Provided data
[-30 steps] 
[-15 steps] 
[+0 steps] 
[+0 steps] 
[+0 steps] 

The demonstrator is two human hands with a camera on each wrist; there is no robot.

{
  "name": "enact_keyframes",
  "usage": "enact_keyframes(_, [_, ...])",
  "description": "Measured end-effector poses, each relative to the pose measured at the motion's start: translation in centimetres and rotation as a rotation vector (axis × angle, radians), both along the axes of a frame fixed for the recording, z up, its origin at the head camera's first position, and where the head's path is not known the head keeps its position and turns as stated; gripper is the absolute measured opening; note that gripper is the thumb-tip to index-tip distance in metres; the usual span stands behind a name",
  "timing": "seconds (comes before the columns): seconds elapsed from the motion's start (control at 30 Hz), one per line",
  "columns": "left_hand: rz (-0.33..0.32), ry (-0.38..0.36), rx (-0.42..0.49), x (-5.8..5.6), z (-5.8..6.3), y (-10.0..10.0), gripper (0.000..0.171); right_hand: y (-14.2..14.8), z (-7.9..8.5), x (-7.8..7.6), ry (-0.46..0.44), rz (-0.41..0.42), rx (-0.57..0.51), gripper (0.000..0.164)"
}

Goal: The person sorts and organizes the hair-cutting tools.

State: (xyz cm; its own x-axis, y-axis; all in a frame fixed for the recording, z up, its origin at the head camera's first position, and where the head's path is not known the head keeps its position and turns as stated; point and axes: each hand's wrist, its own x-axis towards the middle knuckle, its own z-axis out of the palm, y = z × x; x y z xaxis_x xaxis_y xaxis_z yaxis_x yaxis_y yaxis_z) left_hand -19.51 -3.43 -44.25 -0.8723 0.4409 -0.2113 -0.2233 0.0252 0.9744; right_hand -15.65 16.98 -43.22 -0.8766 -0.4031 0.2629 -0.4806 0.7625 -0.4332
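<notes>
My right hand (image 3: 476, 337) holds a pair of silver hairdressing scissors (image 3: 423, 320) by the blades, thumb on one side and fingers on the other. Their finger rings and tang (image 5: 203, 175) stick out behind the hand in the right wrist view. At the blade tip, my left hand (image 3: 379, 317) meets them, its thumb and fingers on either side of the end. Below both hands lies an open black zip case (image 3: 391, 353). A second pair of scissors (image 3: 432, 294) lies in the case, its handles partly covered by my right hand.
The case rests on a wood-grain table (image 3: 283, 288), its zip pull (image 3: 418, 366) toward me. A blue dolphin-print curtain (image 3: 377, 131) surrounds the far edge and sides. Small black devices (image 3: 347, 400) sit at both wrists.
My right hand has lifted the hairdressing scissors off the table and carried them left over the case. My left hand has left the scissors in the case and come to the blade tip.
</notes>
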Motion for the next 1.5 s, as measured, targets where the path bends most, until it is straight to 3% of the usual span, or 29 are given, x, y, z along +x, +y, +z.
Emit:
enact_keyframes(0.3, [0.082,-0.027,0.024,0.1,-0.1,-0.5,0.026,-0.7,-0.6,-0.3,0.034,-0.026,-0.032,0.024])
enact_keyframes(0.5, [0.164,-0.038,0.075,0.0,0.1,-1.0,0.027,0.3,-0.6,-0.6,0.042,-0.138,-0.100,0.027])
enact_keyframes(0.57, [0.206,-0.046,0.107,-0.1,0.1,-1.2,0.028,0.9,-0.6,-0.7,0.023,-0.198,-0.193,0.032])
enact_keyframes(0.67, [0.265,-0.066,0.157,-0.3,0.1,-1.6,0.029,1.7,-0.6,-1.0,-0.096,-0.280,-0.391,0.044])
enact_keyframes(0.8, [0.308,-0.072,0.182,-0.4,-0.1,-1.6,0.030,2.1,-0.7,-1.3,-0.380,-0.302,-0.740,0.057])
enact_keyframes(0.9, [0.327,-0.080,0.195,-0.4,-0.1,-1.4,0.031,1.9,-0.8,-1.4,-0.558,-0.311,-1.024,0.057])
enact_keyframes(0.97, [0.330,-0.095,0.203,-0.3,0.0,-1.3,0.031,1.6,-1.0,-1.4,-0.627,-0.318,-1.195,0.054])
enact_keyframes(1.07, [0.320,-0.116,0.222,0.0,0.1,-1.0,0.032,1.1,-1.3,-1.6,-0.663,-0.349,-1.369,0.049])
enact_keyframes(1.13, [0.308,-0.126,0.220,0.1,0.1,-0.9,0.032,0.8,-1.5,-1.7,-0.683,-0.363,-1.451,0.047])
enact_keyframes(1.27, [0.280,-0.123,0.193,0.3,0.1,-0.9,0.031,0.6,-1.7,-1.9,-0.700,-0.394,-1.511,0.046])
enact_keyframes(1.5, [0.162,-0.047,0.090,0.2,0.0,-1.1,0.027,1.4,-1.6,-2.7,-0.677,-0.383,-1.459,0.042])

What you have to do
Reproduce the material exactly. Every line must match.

Answer for the task
[-30 steps] 
[-15 steps] 
[+0 steps] 
[+0 steps] 
[+0 steps] 

The demonstrator is two human hands with a camera on each wrist; there is no robot.

{
  "name": "enact_keyframes",
  "usage": "enact_keyframes(_, [_, ...])",
  "description": "Measured end-effector poses, each relative to the pose measured at the motion's start: translation in centimetres and rotation as a rotation vector (axis × angle, radians), both along the axes of a frame fixed for the recording, z up, its origin at the head camera's first position, and where the head's path is not known the head keeps its position and turns as stated; gripper is the absolute measured opening; note that gripper is the thumb-tip to index-tip distance in metres; the usual span stands behind a name",
  "timing": "seconds (comes before the columns): seconds elapsed from the motion's start (control at 30 Hz), one per line",
  "columns": "left_hand: rz (-0.33..0.32), ry (-0.38..0.36), rx (-0.42..0.49), x (-5.8..5.6), z (-5.8..6.3), y (-10.0..10.0), gripper (0.000..0.171); right_hand: y (-14.2..14.8), z (-7.9..8.5), x (-7.8..7.6), ry (-0.46..0.44), rz (-0.41..0.42), rx (-0.57..0.51), gripper (0.000..0.164)"
}

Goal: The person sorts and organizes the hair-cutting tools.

State: (xyz cm; its own x-axis, y-axis; all in a frame fixed for the recording, z up, its origin at the head camera's first position, and where the head's path is not known the head keeps its position and turns as stated; point and axes: each hand's wrist, its own x-axis towards the middle knuckle, its own z-axis out of the palm, y = z × x; x y z xaxis_x xaxis_y xaxis_z yaxis_x yaxis_y yaxis_z) left_hand -19.51 -3.43 -44.25 -0.8723 0.4409 -0.2113 -0.2233 0.0252 0.9744; right_hand -15.65 16.98 -43.22 -0.8766 -0.4031 0.2629 -0.4806 0.7625 -0.4332
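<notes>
My right hand (image 3: 476, 337) holds a pair of silver hairdressing scissors (image 3: 423, 320) by the blades, thumb on one side and fingers on the other. Their finger rings and tang (image 5: 203, 175) stick out behind the hand in the right wrist view. At the blade tip, my left hand (image 3: 379, 317) meets them, its thumb and fingers on either side of the end. Below both hands lies an open black zip case (image 3: 391, 353). A second pair of scissors (image 3: 432, 294) lies in the case, its handles partly covered by my right hand.
The case rests on a wood-grain table (image 3: 283, 288), its zip pull (image 3: 418, 366) toward me. A blue dolphin-print curtain (image 3: 377, 131) surrounds the far edge and sides. Small black devices (image 3: 347, 400) sit at both wrists.
My right hand has lifted the hairdressing scissors off the table and carried them left over the case. My left hand has left the scissors in the case and come to the blade tip.
</notes>
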Motion for the next 1.5 s, as measured, targets where the path bends most, until it is straight to 3% of the usual span, or 29 are given, x, y, z along +x, +y, +z.
Emit:
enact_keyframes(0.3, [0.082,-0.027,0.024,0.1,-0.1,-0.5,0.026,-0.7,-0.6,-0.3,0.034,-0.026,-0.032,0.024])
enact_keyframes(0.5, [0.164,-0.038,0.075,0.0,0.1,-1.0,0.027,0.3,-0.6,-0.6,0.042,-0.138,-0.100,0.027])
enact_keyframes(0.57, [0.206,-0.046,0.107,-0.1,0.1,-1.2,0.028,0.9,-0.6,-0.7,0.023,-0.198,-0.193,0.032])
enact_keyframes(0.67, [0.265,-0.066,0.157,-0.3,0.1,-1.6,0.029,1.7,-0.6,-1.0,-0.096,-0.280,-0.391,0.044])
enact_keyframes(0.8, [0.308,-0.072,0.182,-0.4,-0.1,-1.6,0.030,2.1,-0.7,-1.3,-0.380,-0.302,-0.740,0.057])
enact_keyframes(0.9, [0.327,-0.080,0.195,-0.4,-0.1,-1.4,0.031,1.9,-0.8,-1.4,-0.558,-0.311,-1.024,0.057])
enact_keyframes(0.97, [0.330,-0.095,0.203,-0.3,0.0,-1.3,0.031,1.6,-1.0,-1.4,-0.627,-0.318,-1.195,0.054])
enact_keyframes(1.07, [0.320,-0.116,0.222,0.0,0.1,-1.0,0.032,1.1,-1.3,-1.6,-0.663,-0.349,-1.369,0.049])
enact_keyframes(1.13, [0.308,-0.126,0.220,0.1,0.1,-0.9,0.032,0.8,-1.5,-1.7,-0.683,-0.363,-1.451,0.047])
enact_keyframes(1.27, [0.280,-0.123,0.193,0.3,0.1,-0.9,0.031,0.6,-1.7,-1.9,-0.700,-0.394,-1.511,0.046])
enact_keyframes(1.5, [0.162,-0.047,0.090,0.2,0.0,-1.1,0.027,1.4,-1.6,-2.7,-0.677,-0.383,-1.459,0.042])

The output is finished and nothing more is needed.